Database Policies¶
MGC.DB.001: Ensure minimum backup retention for DBaaS Instances¶
Severity: !!! danger "HIGH"
Category: Database
Description: Detects DBaaS instances ('mgc_dbaas_instances') with a backup retention period of less than 7 days.
Source Code: mgc_db_instance_ensure_minimum_backup_retention.rego¶
MGC.DB.002: Ensure minimum backup retention for DBaaS Clusters¶
Severity: !!! danger "HIGH"
Category: Database
Description: Detects DBaaS clusters ('mgc_dbaas_clusters') with a backup retention period of less than 7 days.
Source Code: mgc_db_cluster_ensure_minimum_backup_retention.rego¶
MGC.DB.003: Disallow manual snapshots of DBaaS Instances¶
Severity: !!! warning "MEDIUM"
Category: Database
Description: Detects the use of manual snapshots ('mgc_dbaas_instances_snapshots').
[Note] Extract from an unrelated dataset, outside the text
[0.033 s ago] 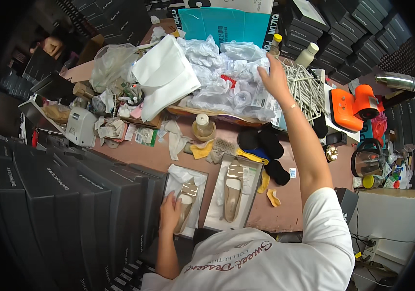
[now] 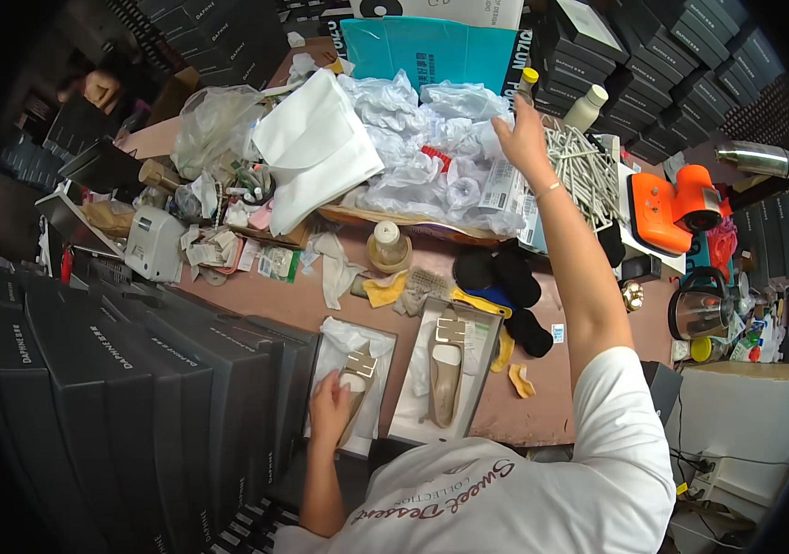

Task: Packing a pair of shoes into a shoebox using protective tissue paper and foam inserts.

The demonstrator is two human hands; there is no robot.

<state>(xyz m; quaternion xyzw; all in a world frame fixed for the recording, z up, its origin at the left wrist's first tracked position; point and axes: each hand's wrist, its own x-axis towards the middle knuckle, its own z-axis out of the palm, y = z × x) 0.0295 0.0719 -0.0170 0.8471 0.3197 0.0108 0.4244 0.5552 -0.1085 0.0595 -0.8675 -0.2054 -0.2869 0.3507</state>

Automated backups are preferred.
Source Code: mgc_db_disallow_manual_snapshots.rego¶
MGC.DB.004: Ensure DBaaS Parameter Groups have a description¶
Severity: !!! info "LOW"
Category: Database
Description: Detects DBaaS parameter groups ('mgc_dbaas_parameter_groups') created without a description.
Source Code: mgc_db_ensure_parameter_group_description.rego¶
MGC.DB.005: Ensure DBaaS Instances use custom Parameter Groups¶
Severity: !!! info "LOW"
Category: Database
Description: Detects DBaaS instances ('mgc_dbaas_instances') that do not specify a 'parameter_group', thus using the system default.
Source Code: mgc_db_instance_ensure_custom_parameter_group.rego¶
MGC.DB.006: Ensure DBaaS Clusters use custom Parameter Groups¶
Severity: !!! info "LOW"
Category: Database
Description: Detects DBaaS clusters ('mgc_dbaas_clusters') that do not specify a 'parameter_group', thus using the system default.